2009-09-29 Thread Job Vranish
 If there is demand for shops to work on smaller jobs in haskell then I
think a having a more specific marketplace/communication platform for
haskell work would be very helpful. If there is a perceived demand, supply
will soon follow.

- Job

On Tue, Sep 29, 2009 at 5:48 AM, Jörg Roman Rudnick 
joerg.rudn...@t-online.de wrote:

  These problems are critical -- but not hopeless, I think:

 (1) A simple technical matter, any average Haskell programmer (including
 myself...) can build a platform, e.g. in Happstack or the like, to clear
 this up (given you want to do this in Haskell ;-).

 (4) This is a special one, which I have pondered on some time ago. The
 customers' main concern seems to be will this company still support me in n
 years??
 o   if the project is interesting enough, I see hope there might be some
 academic unit willing to partake in this, as I have heard enough complaint
 of not having enough examples to demonstrate business relevance to students.
 Normally, the customer should have no problem in believing an academic unit
 and its interests to last some time.
 o   I would propose to pick up the insourcing concept -- as, what I can
 confirm by my own teaching experiences, it sometimes is easier to introduce
 Haskell to beginners (once the do have sufficient OS experience) then to
 people who already are adherents of some other language. Ok, we might need
 some more introductory literature etc.

 (3) Yes, there seem to be lots of people organized at a smaller level than
 what I described -- groups of one or very few members, working on a limited
 time range.

 Yesterday, I would have written there should be remarkable interest in
 greater projects, but, due to the poor resonance to my mail, I feel wary to
 do so now.

 (3)(2) Such a reserved reaction might indicate many Haskellers are not
 motivated by the money but by the fame, and -- as the lively succJava thread
 shows -- what could be greater fame (besides the evaluation of 42) than
 stealing the Java etc. community just another attractive project? ;-))

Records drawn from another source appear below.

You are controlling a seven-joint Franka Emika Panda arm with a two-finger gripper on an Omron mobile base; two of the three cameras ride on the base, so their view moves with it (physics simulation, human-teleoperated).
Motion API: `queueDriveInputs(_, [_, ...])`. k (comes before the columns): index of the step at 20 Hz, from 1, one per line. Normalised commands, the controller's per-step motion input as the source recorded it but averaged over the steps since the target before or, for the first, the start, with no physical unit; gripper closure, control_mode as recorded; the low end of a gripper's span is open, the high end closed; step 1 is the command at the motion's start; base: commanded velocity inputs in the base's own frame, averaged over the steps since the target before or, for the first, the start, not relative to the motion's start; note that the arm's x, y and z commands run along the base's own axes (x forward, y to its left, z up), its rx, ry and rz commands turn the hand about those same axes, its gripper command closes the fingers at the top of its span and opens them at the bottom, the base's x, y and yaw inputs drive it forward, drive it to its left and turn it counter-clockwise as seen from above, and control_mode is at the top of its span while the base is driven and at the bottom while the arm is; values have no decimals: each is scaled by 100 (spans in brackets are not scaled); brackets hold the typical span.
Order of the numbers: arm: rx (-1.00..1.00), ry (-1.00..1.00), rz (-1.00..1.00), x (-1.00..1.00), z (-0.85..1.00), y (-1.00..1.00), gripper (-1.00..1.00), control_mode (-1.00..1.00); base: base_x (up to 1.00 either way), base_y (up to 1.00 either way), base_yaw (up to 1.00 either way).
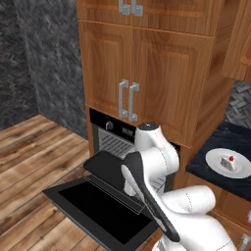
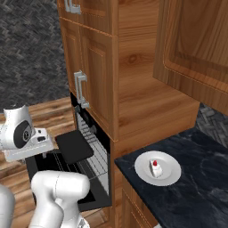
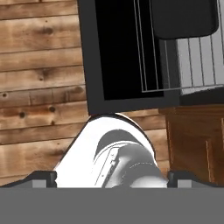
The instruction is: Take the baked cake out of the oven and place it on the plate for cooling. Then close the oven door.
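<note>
The baked cake point(image 2: 155, 168), a small white wedge with a red dot on top, rests on the round white plate point(image 2: 168, 177) on the dark counter right of the oven point(image 1: 112, 128); cake point(image 1: 228, 162) and plate point(image 1: 215, 159) also show at the right edge of the left base view. The oven door point(image 1: 98, 208) lies folded down flat. My gripper point(image 3: 112, 179) hangs above the door point(image 3: 118, 52), looking down on it and the floor. It is open, its fingertips point(image 3: 43, 178) wide apart with nothing held.
A flat black tray point(image 1: 105, 164) sits on the pulled-out wire rack point(image 2: 91, 167) over the door. Wooden cabinets point(image 1: 147, 63) with vertical silver handles frame the oven. Plank floor point(image 1: 34, 157) spreads to the left and a dark counter point(image 2: 200, 187) runs to the right.
</note>
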Motion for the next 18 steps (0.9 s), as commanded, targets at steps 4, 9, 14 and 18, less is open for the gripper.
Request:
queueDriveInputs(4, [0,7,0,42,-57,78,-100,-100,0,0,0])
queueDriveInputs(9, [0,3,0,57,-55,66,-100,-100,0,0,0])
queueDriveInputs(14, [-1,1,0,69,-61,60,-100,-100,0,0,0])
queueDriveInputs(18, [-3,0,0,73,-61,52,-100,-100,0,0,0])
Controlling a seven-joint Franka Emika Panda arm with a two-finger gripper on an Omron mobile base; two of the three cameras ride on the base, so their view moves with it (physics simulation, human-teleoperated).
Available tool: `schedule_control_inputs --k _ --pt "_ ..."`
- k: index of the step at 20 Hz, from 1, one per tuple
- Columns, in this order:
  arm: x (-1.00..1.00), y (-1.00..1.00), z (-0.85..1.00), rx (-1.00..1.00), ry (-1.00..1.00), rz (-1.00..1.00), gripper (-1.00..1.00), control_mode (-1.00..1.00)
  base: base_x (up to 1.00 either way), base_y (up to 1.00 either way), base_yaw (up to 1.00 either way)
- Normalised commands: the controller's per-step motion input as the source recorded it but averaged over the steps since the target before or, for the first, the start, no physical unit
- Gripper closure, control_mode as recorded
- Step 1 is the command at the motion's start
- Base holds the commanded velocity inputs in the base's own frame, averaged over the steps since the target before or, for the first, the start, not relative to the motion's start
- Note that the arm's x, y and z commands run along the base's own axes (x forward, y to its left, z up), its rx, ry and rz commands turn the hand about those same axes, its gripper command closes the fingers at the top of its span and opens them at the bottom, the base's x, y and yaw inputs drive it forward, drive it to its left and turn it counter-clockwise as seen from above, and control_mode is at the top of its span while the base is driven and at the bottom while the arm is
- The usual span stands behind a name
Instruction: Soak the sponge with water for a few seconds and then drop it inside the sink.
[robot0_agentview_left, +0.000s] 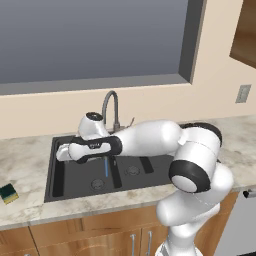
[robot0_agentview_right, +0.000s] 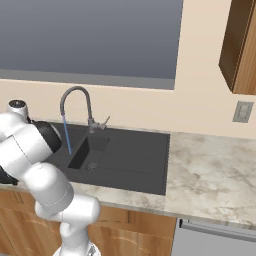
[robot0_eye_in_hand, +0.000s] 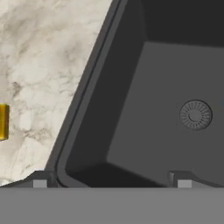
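I have the gripper (robot0_eye_in_hand: 111, 183) hanging over the left corner of the sink (robot0_agentview_left: 59, 145), its two fingers spread wide with nothing between them. Through the hand camera I look down into the basin, with one round drain (robot0_eye_in_hand: 195, 114) off to the side and the sink's rim running diagonally past the marble counter (robot0_eye_in_hand: 39, 65).

The sponge (robot0_agentview_left: 8, 193) sits on the counter well to the left of the sink, near the front edge, untouched; a sliver of its yellow side peeks in at the edge of the hand view.

Water (robot0_agentview_left: 106, 166) runs in a thin blue stream from the faucet (robot0_agentview_left: 111, 107) at the back of the sink, falling into the basin just right of my wrist. From the right base camera the stream drops beside the arm's elbow.
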Motion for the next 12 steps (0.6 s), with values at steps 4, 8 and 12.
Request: schedule_control_inputs --k 4,8,12 --pt "-0.12 0.58 0.12 -0.08 0.0 0.0 -1.0 -1.0 0.0 0.0 0.0" --pt "-0.1 0.39 0.09 -0.03 0.0 0.0 -1.0 -1.0 0.0 0.0 0.0" --pt "-0.12 0.32 0.13 -0.01 0.0 0.0 -1.0 -1.0 0.0 0.0 0.0"
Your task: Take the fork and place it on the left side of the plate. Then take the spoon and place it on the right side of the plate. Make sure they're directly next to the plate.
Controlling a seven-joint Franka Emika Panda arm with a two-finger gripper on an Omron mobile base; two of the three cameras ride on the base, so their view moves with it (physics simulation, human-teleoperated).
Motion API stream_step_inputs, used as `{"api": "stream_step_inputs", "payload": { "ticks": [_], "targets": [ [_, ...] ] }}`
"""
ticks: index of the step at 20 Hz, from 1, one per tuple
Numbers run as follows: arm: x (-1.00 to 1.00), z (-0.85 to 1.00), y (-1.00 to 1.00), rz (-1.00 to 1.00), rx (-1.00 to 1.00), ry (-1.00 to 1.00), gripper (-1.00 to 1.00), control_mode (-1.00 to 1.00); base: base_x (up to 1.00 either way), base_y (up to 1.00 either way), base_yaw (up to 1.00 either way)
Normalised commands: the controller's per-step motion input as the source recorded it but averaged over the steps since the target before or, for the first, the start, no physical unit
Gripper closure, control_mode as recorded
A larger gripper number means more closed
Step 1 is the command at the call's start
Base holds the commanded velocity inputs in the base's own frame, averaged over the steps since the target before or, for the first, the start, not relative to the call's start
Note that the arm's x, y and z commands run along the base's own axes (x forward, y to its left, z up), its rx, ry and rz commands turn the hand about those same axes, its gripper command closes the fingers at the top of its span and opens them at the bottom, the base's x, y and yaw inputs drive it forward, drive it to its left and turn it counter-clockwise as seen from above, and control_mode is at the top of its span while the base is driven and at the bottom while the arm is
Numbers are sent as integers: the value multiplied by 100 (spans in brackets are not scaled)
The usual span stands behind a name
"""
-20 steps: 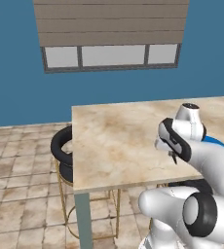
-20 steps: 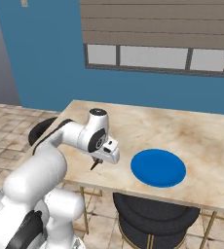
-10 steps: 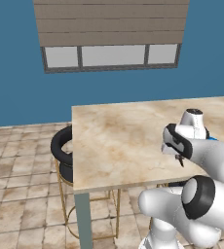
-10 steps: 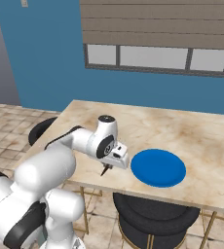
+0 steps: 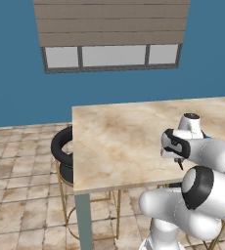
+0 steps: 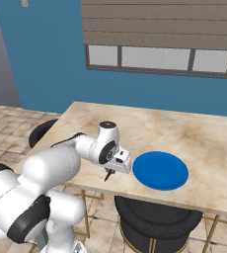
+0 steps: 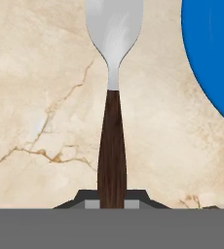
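My gripper [image 7: 112, 202] is shut on the dark brown handle of the fork [image 7: 112, 146], whose silvery head points away from the hand over the marble table. The blue plate [image 7: 216, 58] lies just to the fork's right in the hand view. In the right base view the gripper [image 6: 113, 167] hangs low over the table's near edge, a short way left of the plate [image 6: 161, 170], with the fork's dark handle [image 6: 107, 176] poking down. In the left base view the gripper [image 5: 176, 155] sits near the table's front right, and a sliver of the plate [image 5: 206, 138] shows behind the arm. The spoon is out of view.
The marble table [image 6: 204, 133] has its near edge right below the gripper. A black round stool [image 6: 155, 222] stands under that edge, and another stool [image 5: 63, 146] stands at the table's left end. A blue wall with a window [image 5: 109, 54] is behind.
The arm has carried the fork to the right, toward the plate, and lowered it nearer the tabletop. The gripper stayed shut on the handle.
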Motion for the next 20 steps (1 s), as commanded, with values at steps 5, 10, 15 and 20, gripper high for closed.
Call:
{"api": "stream_step_inputs", "payload": {
  "ticks": [5,10,15,20],
  "targets": [
    [11,-16,-1,5,0,0,100,-100,0,0,0],
    [12,-13,-5,5,0,0,100,-100,0,0,0],
    [3,-9,-8,3,0,0,100,-100,0,0,0],
    [1,-9,-8,0,0,0,100,-100,0,0,0]
  ]
}}
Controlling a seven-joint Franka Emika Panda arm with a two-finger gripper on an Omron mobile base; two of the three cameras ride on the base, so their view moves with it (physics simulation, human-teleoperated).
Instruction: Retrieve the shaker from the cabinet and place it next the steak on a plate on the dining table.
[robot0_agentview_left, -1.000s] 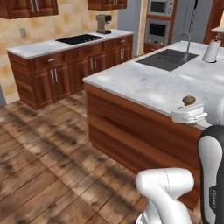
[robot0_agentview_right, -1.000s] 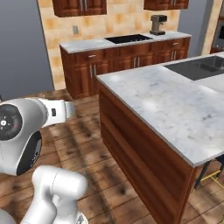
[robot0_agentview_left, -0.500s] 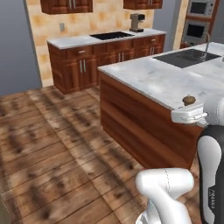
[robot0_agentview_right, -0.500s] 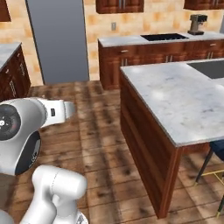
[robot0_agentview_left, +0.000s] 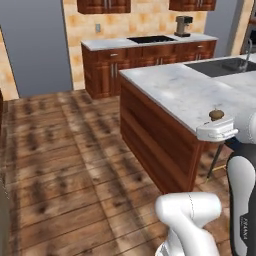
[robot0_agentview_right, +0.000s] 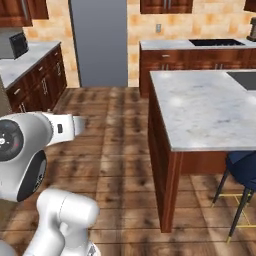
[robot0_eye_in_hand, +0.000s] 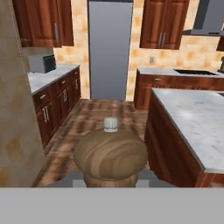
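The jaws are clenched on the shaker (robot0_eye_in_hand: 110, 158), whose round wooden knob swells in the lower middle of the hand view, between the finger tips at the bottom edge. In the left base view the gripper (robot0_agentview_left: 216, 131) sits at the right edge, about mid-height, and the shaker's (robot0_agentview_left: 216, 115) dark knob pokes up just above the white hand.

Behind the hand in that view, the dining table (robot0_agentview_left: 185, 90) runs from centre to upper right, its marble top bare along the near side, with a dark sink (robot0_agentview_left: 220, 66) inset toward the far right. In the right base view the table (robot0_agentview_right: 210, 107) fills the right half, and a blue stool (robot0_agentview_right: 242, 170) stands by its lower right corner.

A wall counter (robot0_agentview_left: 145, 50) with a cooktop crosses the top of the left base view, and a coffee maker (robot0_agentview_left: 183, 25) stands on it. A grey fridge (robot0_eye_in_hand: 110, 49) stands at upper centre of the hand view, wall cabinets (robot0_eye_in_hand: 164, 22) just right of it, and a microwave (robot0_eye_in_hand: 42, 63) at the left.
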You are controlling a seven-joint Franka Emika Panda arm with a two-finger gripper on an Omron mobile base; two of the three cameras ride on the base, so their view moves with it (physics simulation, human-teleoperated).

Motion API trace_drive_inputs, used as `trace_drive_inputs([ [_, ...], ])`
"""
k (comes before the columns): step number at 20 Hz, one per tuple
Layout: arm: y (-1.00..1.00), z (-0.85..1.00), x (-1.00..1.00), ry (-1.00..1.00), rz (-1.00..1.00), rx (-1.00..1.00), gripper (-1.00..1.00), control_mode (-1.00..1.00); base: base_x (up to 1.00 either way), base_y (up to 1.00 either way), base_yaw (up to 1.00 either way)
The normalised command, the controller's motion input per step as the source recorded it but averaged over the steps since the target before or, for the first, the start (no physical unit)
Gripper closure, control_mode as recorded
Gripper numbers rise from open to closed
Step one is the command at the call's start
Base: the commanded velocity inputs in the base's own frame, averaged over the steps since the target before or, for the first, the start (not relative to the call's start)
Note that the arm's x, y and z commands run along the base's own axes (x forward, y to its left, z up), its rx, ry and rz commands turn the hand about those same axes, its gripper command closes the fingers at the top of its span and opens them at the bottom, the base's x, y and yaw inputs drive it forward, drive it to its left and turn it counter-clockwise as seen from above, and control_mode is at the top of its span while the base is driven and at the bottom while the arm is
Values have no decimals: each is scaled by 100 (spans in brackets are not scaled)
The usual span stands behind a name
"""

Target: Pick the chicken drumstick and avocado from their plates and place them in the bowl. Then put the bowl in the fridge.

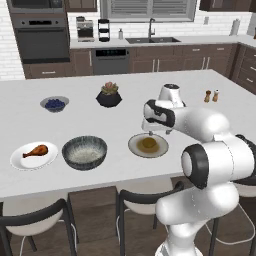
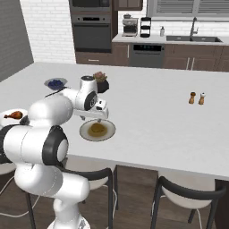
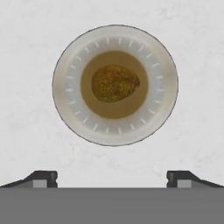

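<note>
In the hand view my gripper [image 3: 111, 179] is open, its two dark fingertips [image 3: 43, 178] wide apart, hanging straight above the beige-rimmed plate [image 3: 65, 87]. The brownish-olive avocado [image 3: 115, 83] lies in that plate's brown centre, untouched. From the left base view the same plate [image 1: 161, 148] with the avocado [image 1: 147, 144] sits near the counter's front edge. The dark grey ribbed bowl [image 1: 84, 151] stands just left of it. Further left, the chicken drumstick [image 1: 36, 150] rests on the white plate [image 1: 20, 161]. The fridge is out of view.
A small blueberry bowl [image 1: 54, 103] and a black plant pot [image 1: 109, 95] stand further back on the island. Salt and pepper shakers [image 1: 211, 95] are at the right. Dark stools [image 1: 145, 200] line the front edge. An oven, dishwasher and sink run along the back wall.
</note>
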Motion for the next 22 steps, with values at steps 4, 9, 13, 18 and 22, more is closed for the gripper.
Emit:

 Do I go wrong in saying there's a good deal of competitive spirit in the
 Haskell community interesting in taking claims away of other programming
 cultures which have grown saturated over the years? And, isn't the this
 *Haskeller bonus* indicating that doing the step to larger project should
 not be as hard as for others?

 A remaining issue might be a need for some facility to find cooperations
 and realize synergies -- see (1).

 Enough blah-blah. I got one email response (not posted to here) of a highly
 qualified Haskeller whom I could name two projects which might have
 interested him in his proximity, 80 miles and 75 miles away (and I do not
 have so many...). My learning is that a communication platform in this
 concern might be interesting to at least some of us. There are larger
 projects possible -- if we pick them up.


 All the best,

 Nick



 John A. De Goes wrote:


  It's very difficult to find information on:

  1. How many Haskell developers are out there;
 2. What a typical salary is for a Haskell developer;
 3. Whether or not the skills of a typical Haskell developer scale to large
 applications (most Haskell developers are hobby Haskellers and have only
 written tiny to small Haskell apps);
 4. How many shops are capable of handling Haskell development 
 maintenance.


  These are the kinds of information one needs to make an informed decision
 about whether to introduce Haskell into the workplace.

Regards,

  John A. De Goes
 N-Brain, Inc.
 The Evolution of Collaboration

  http://www.n-brain.net|877-376-2724 x 101

  On Sep 28, 2009, at 7:01 AM, Jörg Roman Rudnick wrote:

  In the last months, I made the experience it seems difficult to find
 commercial Haskell developer teams to take responsibility for projects in
 the range of $ 10.000 - 100.000. The Industrial Haskell Group does not seem
 to be the appropriate place for this, while harvesting Haskell team at
 general market places appears to be tedious.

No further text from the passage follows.